L’Alzheimer stratégique et la politique du rétroviseur
La voie de la maturité et du réalisme des molécules aurait pourtant dicté une tout autre partition. Le véritable accord pour l’Iran ne se signe pas à la Maison-Blanche avec de grands sourires forcés, il se négocie à Mascate. La seule sortie par le haut, le coup de judo diplomatique suprême, aurait été d’harmoniser les tarifs environnementaux avec Oman et d’obtenir l’aval du Golfe pour un fonds international de reconstruction de l’Iran. Transformer des droits de passage contestés en chèques de développement sans verser une goutte de sang : voilà qui aurait eu de la gueule.
Au lieu de cela, les barbus de Téhéran s’enferment dans une boucle temporelle stérile, gérant leur boutique comme des politiciens de province en quête de réélection, agitant des chiffons rouges pour flatter le public local pendant que l’adversaire installe des caméras de surveillance et des barbelés tout autour de la maison.

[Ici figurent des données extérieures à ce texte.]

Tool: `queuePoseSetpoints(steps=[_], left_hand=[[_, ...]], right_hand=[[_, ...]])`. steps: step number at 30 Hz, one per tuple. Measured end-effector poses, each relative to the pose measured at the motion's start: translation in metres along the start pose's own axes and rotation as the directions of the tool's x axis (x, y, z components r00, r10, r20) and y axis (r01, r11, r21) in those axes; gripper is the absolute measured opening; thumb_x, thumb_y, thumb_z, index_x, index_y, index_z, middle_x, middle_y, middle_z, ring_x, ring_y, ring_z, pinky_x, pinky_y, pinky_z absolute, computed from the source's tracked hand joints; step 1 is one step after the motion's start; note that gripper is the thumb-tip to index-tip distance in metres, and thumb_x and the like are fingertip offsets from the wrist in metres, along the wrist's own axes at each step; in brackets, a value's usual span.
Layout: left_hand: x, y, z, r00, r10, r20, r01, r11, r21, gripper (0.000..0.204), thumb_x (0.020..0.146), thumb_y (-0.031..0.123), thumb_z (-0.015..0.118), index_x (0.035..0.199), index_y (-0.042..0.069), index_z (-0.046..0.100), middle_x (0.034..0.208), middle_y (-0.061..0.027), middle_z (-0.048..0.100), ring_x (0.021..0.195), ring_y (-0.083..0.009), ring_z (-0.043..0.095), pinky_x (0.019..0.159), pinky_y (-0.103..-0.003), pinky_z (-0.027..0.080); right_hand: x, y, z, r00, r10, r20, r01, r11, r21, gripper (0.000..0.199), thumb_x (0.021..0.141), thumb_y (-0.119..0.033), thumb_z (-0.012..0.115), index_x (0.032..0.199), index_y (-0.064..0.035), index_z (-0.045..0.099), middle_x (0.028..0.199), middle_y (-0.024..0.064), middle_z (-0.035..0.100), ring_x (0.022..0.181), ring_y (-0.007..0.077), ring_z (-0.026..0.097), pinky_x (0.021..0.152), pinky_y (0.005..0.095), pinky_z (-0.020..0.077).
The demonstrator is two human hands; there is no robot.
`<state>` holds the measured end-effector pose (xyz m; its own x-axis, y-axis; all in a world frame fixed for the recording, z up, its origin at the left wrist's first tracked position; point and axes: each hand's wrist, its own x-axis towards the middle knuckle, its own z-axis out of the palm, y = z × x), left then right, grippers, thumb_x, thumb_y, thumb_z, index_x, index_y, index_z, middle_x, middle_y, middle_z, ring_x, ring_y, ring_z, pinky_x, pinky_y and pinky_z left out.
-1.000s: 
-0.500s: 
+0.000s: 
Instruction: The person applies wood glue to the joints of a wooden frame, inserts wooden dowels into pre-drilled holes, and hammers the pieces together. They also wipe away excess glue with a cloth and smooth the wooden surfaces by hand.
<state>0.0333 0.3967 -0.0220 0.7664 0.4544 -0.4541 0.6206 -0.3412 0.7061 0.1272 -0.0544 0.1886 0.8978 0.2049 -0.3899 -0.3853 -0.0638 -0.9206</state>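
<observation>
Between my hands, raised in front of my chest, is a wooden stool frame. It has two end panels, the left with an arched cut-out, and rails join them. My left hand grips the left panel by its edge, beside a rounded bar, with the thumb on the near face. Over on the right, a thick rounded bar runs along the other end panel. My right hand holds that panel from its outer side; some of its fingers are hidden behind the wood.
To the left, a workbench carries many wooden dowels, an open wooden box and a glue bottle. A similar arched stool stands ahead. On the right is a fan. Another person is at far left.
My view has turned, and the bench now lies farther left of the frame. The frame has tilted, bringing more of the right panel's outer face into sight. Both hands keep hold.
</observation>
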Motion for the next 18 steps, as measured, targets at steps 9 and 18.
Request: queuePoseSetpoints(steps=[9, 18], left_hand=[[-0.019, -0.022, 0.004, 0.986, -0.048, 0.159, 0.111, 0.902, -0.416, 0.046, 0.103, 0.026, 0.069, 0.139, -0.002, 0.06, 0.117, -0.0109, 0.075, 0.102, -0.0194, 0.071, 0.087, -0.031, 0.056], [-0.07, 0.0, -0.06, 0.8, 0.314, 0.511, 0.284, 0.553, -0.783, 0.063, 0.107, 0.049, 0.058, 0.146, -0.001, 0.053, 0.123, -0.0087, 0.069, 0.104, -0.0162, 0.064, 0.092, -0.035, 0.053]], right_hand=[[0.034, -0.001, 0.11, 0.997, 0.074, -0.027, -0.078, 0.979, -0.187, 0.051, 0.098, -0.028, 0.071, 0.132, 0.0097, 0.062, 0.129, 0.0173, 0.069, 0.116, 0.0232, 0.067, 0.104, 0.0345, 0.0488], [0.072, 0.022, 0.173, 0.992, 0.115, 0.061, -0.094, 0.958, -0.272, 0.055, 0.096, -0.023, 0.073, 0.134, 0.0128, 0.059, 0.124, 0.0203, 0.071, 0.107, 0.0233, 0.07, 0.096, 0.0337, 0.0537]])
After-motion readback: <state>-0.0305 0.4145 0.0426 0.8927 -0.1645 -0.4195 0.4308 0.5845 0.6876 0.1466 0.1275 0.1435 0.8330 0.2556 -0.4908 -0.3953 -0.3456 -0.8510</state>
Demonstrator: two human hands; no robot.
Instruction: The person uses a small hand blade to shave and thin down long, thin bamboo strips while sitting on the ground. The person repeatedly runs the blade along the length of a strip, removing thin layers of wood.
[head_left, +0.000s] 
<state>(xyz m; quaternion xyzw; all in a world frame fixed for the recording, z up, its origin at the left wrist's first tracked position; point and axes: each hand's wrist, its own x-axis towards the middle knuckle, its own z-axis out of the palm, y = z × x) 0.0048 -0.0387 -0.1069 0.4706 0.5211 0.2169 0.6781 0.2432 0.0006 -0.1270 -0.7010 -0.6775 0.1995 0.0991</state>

L’Iran sait mener une guerre d’usure, mais il vient de prouver qu’il est d’une naïveté confondante dès qu’on coupe le son des tambours. À force de vouloir jouer les gros bras face à un Occident qui n’attendait qu’un prétexte marchand pour lui coller une amende forfaitaire et définitive, Téhéran va découvrir, un peu tard, que les missiles ne se mangent pas en salade et que la plomberie des autres a fini par effacer sa propre carte de géographie.